* **Try it**:
From the first line of the material below to the line containing "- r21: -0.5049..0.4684", repeat every line exactly and add nothing.

Content starts

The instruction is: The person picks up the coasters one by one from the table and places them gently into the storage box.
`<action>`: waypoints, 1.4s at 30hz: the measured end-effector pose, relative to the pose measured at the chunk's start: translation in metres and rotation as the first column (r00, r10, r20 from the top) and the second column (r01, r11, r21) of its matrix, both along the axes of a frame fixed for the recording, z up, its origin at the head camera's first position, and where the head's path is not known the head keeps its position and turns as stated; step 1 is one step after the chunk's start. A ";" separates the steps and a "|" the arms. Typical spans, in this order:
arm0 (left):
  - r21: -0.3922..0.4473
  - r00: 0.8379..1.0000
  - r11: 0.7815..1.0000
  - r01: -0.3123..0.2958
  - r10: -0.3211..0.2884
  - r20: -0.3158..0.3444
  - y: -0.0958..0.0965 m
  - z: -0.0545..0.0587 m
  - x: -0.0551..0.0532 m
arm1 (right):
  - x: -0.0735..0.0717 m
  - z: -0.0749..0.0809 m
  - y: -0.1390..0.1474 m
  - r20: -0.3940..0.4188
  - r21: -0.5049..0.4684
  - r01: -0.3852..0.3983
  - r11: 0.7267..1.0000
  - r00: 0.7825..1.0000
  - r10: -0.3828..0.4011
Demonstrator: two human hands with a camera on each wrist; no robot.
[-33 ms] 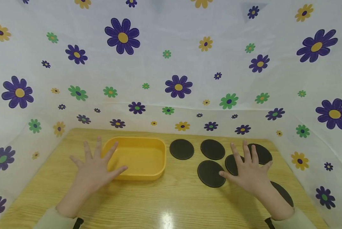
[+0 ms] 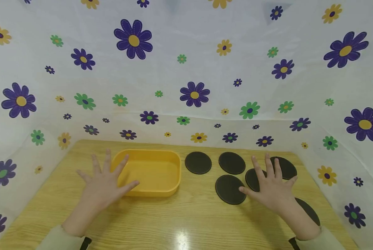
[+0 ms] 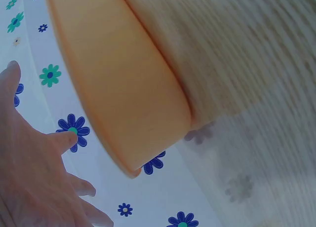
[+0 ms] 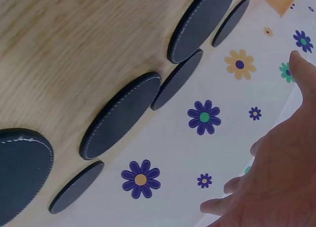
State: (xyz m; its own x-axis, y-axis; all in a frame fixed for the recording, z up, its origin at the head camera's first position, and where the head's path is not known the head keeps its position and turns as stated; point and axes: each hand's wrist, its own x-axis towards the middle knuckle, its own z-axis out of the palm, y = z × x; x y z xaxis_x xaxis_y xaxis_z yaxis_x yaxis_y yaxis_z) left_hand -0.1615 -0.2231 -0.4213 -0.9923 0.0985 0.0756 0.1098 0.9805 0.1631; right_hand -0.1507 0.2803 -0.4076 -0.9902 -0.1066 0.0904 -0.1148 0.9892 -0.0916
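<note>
My left hand [image 2: 101,187] is spread wide in the air at the left side of a yellow plastic tray [image 2: 177,173], holding nothing. In the left wrist view the tray's side wall [image 3: 118,74] stands apart from the fingers. Over on the right, my right hand [image 2: 273,191] is also spread, with no object in it. Beneath and around it lie several round black coasters [image 2: 230,189], partly covered by the hand and forearm in the head view. Pale stitching runs along the edge of a coaster [image 4: 123,113] in the right wrist view.
The wooden table [image 2: 161,222] meets a white cloth with printed flowers [image 2: 167,76] at the back and both sides. One coaster [image 2: 198,163] lies just right of the tray; another coaster [image 2: 309,211] is partly behind the right forearm.
</note>
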 end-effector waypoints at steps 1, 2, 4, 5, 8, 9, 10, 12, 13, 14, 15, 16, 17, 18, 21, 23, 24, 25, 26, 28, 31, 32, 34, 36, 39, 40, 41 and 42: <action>0.000 1.000 1.000 0.002 -0.002 -0.002 0.000 0.000 0.000 | 0.000 -0.001 0.001 0.003 0.000 0.002 1.000 1.000 -0.002; 0.000 1.000 1.000 0.003 -0.003 -0.002 0.000 -0.001 -0.001 | 0.000 -0.002 0.002 0.004 0.000 0.004 1.000 1.000 -0.004; -0.001 1.000 1.000 0.006 -0.006 -0.004 0.000 -0.002 -0.002 | 0.000 -0.004 0.004 0.009 -0.003 0.008 1.000 1.000 -0.008; 0.001 1.000 1.000 0.009 -0.009 -0.004 0.000 -0.002 -0.002 | 0.000 -0.005 0.005 0.008 -0.008 0.010 1.000 1.000 -0.009; -0.001 1.000 1.000 0.013 -0.013 -0.004 -0.001 -0.003 -0.003 | -0.001 -0.009 0.010 0.014 -0.015 0.017 1.000 1.000 -0.017; -0.004 1.000 1.000 0.014 -0.014 -0.004 -0.002 -0.003 -0.003 | -0.001 -0.010 0.010 0.013 -0.020 0.017 1.000 1.000 -0.017; -0.005 1.000 1.000 0.015 -0.015 -0.002 -0.002 -0.003 -0.003 | -0.001 -0.011 0.011 0.010 -0.024 0.019 1.000 1.000 -0.019; -0.004 1.000 1.000 0.017 -0.017 0.000 -0.003 -0.003 -0.004 | -0.001 -0.013 0.013 0.003 -0.031 0.020 0.999 1.000 -0.019; -0.003 1.000 1.000 0.019 -0.019 0.001 -0.004 -0.003 -0.004 | -0.001 -0.014 0.013 -0.002 -0.032 0.019 0.999 1.000 -0.019; -0.003 1.000 1.000 0.020 -0.020 0.000 -0.005 -0.003 -0.004 | -0.001 -0.014 0.013 -0.006 -0.033 0.022 0.999 1.000 -0.022; -0.006 1.000 1.000 0.022 -0.022 -0.002 -0.006 -0.004 -0.004 | -0.001 -0.014 0.013 -0.007 -0.031 0.022 0.999 1.000 -0.022; -0.005 1.000 1.000 0.024 -0.024 -0.002 -0.007 -0.004 -0.005 | -0.001 -0.013 0.012 -0.009 -0.027 0.024 0.999 1.000 -0.024; -0.007 1.000 1.000 0.027 -0.027 -0.004 -0.008 -0.004 -0.005 | -0.001 -0.012 0.012 -0.010 -0.024 0.023 0.999 1.000 -0.023; -0.012 1.000 1.000 0.029 -0.029 -0.008 -0.009 -0.005 -0.005 | -0.001 -0.011 0.011 -0.008 -0.020 0.024 1.000 1.000 -0.024; -0.032 0.999 0.999 0.037 -0.038 -0.029 -0.012 -0.006 -0.007 | -0.003 -0.009 0.010 -0.014 0.003 0.019 1.000 1.000 -0.019; -0.048 0.998 0.998 0.042 -0.044 -0.044 -0.015 -0.007 -0.007 | -0.004 -0.009 0.011 -0.028 0.021 0.014 1.000 1.000 -0.013; -0.057 0.998 0.997 0.044 -0.047 -0.052 -0.017 -0.008 -0.008 | -0.005 -0.009 0.012 -0.033 0.026 0.012 1.000 0.999 -0.011; -0.059 0.997 0.997 0.047 -0.051 -0.060 -0.019 -0.009 -0.009 | -0.005 -0.009 0.013 -0.041 0.029 0.009 1.000 0.999 -0.008; -0.061 0.997 0.997 0.050 -0.053 -0.064 -0.020 -0.010 -0.009 | -0.006 -0.009 0.014 -0.049 0.031 0.006 1.000 0.999 -0.004; -0.061 0.996 0.997 0.054 -0.058 -0.073 -0.023 -0.011 -0.010 | -0.007 -0.010 0.016 -0.061 0.025 0.005 1.000 0.998 -0.003; -0.041 0.993 0.997 0.066 -0.069 -0.091 -0.027 -0.014 -0.012 | -0.011 -0.011 0.020 -0.085 0.010 0.004 1.000 0.996 -0.003; -0.038 0.992 0.997 0.070 -0.073 -0.099 -0.029 -0.015 -0.013 | -0.012 -0.012 0.021 -0.091 0.008 0.005 1.000 0.996 -0.004; -0.029 0.989 0.996 0.084 -0.087 -0.118 -0.032 -0.017 -0.015 | -0.015 -0.012 0.024 -0.105 0.002 0.006 1.000 0.994 -0.006; -0.024 0.985 0.995 0.101 -0.103 -0.136 -0.036 -0.019 -0.017 | -0.017 -0.011 0.027 -0.112 -0.003 0.007 1.000 0.994 -0.007; -0.022 0.979 0.992 0.126 -0.128 -0.156 -0.039 -0.023 -0.020 | -0.022 -0.012 0.033 -0.128 -0.004 0.002 1.000 0.992 -0.002; -0.019 0.978 0.990 0.137 -0.138 -0.158 -0.040 -0.024 -0.021 | -0.023 -0.012 0.035 -0.136 0.002 -0.002 1.000 0.991 0.002; -0.019 0.975 0.989 0.147 -0.149 -0.164 -0.041 -0.025 -0.021 | -0.024 -0.012 0.037 -0.143 0.007 -0.007 1.000 0.990 0.007; -0.018 0.974 0.987 0.159 -0.160 -0.163 -0.042 -0.026 -0.022 | -0.025 -0.013 0.040 -0.157 0.015 -0.012 1.000 0.987 0.015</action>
State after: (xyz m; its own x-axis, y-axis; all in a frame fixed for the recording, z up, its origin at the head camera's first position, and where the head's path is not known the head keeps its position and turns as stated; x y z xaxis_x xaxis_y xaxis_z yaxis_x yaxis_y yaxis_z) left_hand -0.1838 -0.2650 -0.4473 -0.9380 0.2556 0.2341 0.2898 0.9489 0.1251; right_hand -0.1761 0.3199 -0.4203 -0.9622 -0.1221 0.2433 -0.1399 0.9885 -0.0572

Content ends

* **Finished task**:
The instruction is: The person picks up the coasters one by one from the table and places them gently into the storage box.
`<action>`: waypoints, 1.4s at 30hz: the measured end-effector pose, relative to the pose measured at the chunk's start: translation in metres and rotation as the first column (r00, r10, r20 from the top) and the second column (r01, r11, r21) of its matrix, both along the axes of a frame fixed for the recording, z up, its origin at the head camera's first position, and where the head's path is not known the head keeps its position and turns as stated; step 1 is one step after the chunk's start. A ";" separates the steps and a "|" the arms. Typical spans, in this order:
arm0 (left):
  - r21: -0.3922..0.4473
  - r00: 0.8379..1.0000
  - r11: 0.7815..1.0000
  - r01: -0.3123..0.2958
  - r10: -0.3211..0.2884
  - r20: -0.3158..0.3444
  - y: -0.0958..0.0965 m
  - z: -0.0545..0.0587 m
  - x: -0.0551..0.0532 m
arm1 (right):
  - x: -0.0735..0.0717 m
  - z: -0.0749..0.0809 m
  - y: -0.1390..0.1474 m
  - r20: -0.3940..0.4188
  - r21: -0.5049..0.4684

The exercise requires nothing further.